UNEXPECTED SOFT UPDATE INCONSISTENCY; RUN fsck MANUALLY
Jeremy Chadwick
koitsu at FreeBSD.org
Sat Sep 27 11:03:31 UTC 2008
On Sat, Sep 27, 2008 at 12:37:50AM -0700, Derek Kuli??ski wrote:
> Friday, September 26, 2008, 11:44:17 PM, you wrote:
>
> >> As far as I know (at least ideally, when write caching is disabled)
>
> > Re: write caching: wheelies and burn-outs in empty parking lots
> > detected.
>
> > Let's be realistic. We're talking about ATA and SATA hard disks, hooked
> > up to on-board controllers -- these are the majority of users. Those
> > with ATA/SATA RAID controllers (not on-board RAID either; most/all of
> > those do not let you disable drive write caching) *might* have a RAID
> > BIOS menu item for disabling said feature.
>
> > FreeBSD atacontrol does not let you toggle such features (although "cap"
> > will show you if feature is available and if it's enabled or not).
>
> > Users using SCSI will most definitely have the ability to disable
> > said feature (either via SCSI BIOS or via camcontrol).
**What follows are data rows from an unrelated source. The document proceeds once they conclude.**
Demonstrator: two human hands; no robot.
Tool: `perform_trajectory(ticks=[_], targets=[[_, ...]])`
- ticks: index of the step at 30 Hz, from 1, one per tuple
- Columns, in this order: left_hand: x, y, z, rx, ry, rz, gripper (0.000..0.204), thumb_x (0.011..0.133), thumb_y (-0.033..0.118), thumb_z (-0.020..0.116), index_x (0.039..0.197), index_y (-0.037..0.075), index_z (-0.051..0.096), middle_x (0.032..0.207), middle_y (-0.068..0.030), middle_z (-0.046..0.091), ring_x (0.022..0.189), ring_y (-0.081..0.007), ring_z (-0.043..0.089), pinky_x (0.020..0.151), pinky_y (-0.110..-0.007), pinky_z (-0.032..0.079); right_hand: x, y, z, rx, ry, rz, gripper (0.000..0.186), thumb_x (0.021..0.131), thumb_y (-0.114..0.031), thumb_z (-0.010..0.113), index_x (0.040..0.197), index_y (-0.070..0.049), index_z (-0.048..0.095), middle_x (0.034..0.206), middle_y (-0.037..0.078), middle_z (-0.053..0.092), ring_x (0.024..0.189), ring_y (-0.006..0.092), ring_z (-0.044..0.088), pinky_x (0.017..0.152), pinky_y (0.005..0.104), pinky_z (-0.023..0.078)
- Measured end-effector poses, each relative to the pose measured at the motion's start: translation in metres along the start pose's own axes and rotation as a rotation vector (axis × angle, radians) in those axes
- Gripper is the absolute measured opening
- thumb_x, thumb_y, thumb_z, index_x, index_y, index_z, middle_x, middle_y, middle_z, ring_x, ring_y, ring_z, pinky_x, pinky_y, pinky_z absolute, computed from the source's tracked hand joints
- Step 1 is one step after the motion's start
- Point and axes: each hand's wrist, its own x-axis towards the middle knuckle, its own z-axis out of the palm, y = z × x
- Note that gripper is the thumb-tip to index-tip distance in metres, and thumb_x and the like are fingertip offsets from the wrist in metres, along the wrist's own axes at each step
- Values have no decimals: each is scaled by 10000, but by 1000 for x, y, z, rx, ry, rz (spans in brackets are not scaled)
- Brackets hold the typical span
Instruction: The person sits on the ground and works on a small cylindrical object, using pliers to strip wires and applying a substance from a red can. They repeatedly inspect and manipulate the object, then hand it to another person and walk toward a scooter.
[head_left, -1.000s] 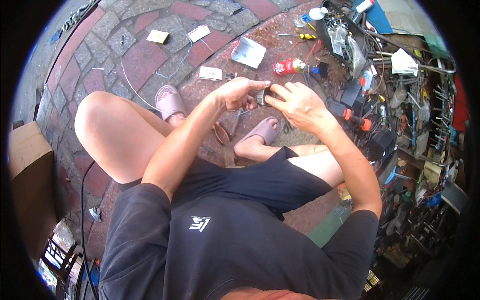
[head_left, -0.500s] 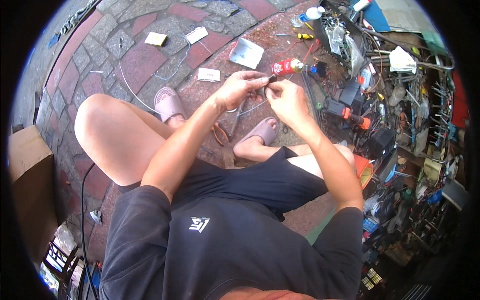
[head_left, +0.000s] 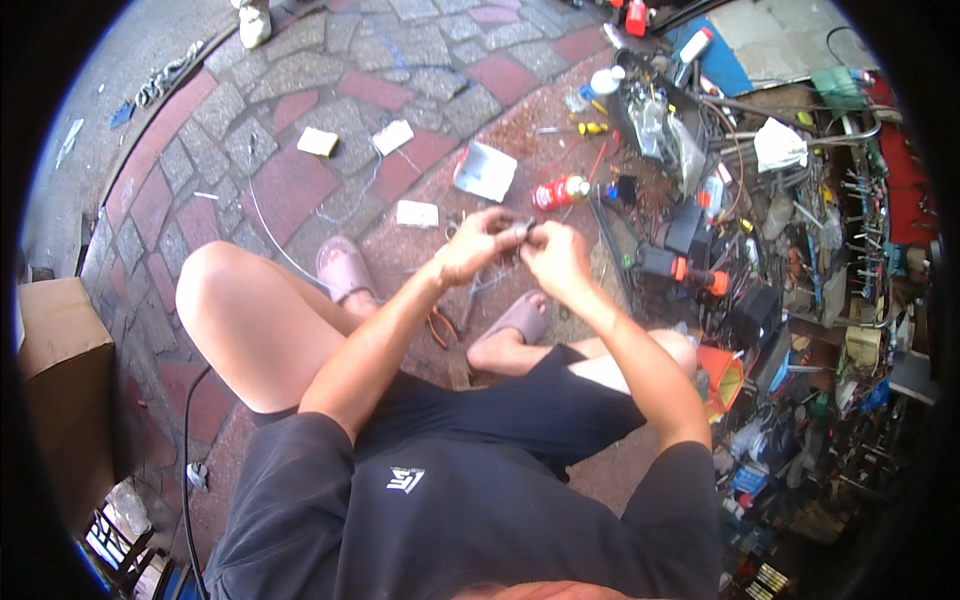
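Forearms are slanting inward, elbows bending. Left hand and right hand are meeting just beyond the right sandal, knuckles facing up. Thumb and fingertips of each are pinching a dark part; curl of the remaining fingers: cannot tell. Part is sitting between both sets of fingertips, looking small and slim. Fingers are covering its ends; blur is obscuring its outline. Farther out, a red can is lying near a white box.
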Motion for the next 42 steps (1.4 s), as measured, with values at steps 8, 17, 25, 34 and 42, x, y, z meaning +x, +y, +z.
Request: perform_trajectory(ticks=[8,17,25,34,42], targets=[[-4,10,1,-69,-43,115,562,905,127,805,1393,20,548,1227,-90,660,1131,-173,637,943,-323,538,6,21,7,188,-34,126,221,855,-232,768,796,-22,733,762,131,719,685,270,694,660,429,526],[-6,10,0,-117,-16,-84,502,961,201,756,1373,0,550,1112,-101,683,980,-189,692,792,-332,600,1,2,-11,104,-155,143,223,866,-234,740,924,-24,787,783,160,737,672,263,718,670,407,548],[-9,4,-2,-299,-8,-41,444,971,162,729,1349,-8,571,1196,-106,667,1005,-205,692,818,-351,605,-8,-12,-17,-71,60,-260,124,843,-168,776,862,-46,765,830,143,701,789,331,704,712,449,550],[-7,-5,7,-113,0,42,478,948,176,761,1349,2,567,1090,-125,693,911,-190,704,772,-326,590,8,21,8,525,-184,477,204,882,-142,793,809,42,742,728,82,720,611,110,635,553,286,475],[-7,8,5,-198,36,-86,471,946,223,760,1319,-13,593,1070,-127,721,844,-194,723,702,-314,587,-10,-8,-19,-141,7,-187,144,860,-153,761,951,-50,803,896,154,765,811,344,738,760,402,574]])
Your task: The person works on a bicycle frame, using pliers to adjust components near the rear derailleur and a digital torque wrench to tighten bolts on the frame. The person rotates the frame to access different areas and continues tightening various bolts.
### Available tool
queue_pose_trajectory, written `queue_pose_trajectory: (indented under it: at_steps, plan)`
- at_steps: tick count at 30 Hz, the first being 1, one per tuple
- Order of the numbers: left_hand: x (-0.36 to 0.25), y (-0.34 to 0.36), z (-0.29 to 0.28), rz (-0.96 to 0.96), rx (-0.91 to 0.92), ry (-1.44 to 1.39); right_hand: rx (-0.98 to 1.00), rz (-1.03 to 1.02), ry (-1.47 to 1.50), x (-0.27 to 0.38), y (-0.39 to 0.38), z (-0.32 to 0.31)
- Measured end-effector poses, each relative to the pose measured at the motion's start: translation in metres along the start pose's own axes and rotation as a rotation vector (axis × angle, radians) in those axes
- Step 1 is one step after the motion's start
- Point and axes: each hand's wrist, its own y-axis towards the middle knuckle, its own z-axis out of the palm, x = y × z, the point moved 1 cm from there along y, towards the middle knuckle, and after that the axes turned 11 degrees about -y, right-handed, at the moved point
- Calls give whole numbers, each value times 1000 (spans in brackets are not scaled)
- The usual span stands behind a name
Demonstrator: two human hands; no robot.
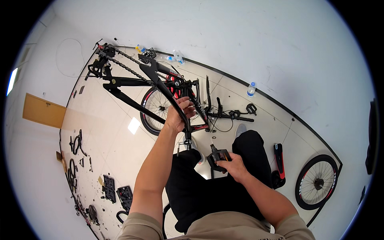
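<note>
A black bicycle frame (157, 79) with red trim stands tilted in front of me. My left hand (180, 113) is closed round one of its tubes, fingers curling over the far side. A chain (127, 67) runs along the upper left of the frame to the derailleur (106, 52). Near my right knee, my right hand (236, 167) grips a black pedal (218, 155) with an orange reflector. The pedal's thin spindle points up and away from me. Part of the pedal is hidden behind my fingers.
Behind the frame lies a wheel (150, 114). Another wheel (317, 182) rests at the right, near a black-and-red part (279, 162). Open tool cases (109, 188) and scattered parts lie at the left. A water bottle (251, 89) stands by the wall.
</note>
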Motion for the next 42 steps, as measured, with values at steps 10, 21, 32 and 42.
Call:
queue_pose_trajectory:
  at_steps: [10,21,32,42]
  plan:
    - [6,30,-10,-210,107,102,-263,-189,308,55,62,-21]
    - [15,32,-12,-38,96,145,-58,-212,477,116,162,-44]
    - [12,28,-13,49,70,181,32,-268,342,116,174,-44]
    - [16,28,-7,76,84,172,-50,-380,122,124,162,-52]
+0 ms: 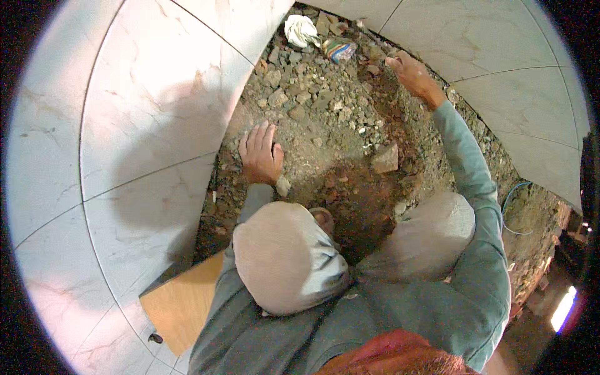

But the majority
> > of users are not using SCSI disks, because the majority of users are not
> > going to spend hundreds of dollars on a controller followed by hundreds
> > of dollars for a small (~74GB) disk.
>
> > Regardless of all of this, end-users should, in no way shape or form,
> > be expected to go to great lengths to disable their disk's write cache.
> > They will not, I can assure you. Thus, we must assume: write caching
> > on a disk will be enabled, period. If a filesystem is engineered with
> > that fact ignored, then the filesystem is either 1) worthless, or 2)
> > serves a very niche purpose and should not be the default filesystem.
>
> > Do we agree?
>
> Yes, but...
>
> In the link you sent to me, someone mentioned that write cache is
> always creates problem, and it doesn't matter on OS or filesystem.
>
> There's more below.
>
> >> the data should always be consistent, and all fsck supposed to be
> >> doing is to free unreferenced blocks that were allocated.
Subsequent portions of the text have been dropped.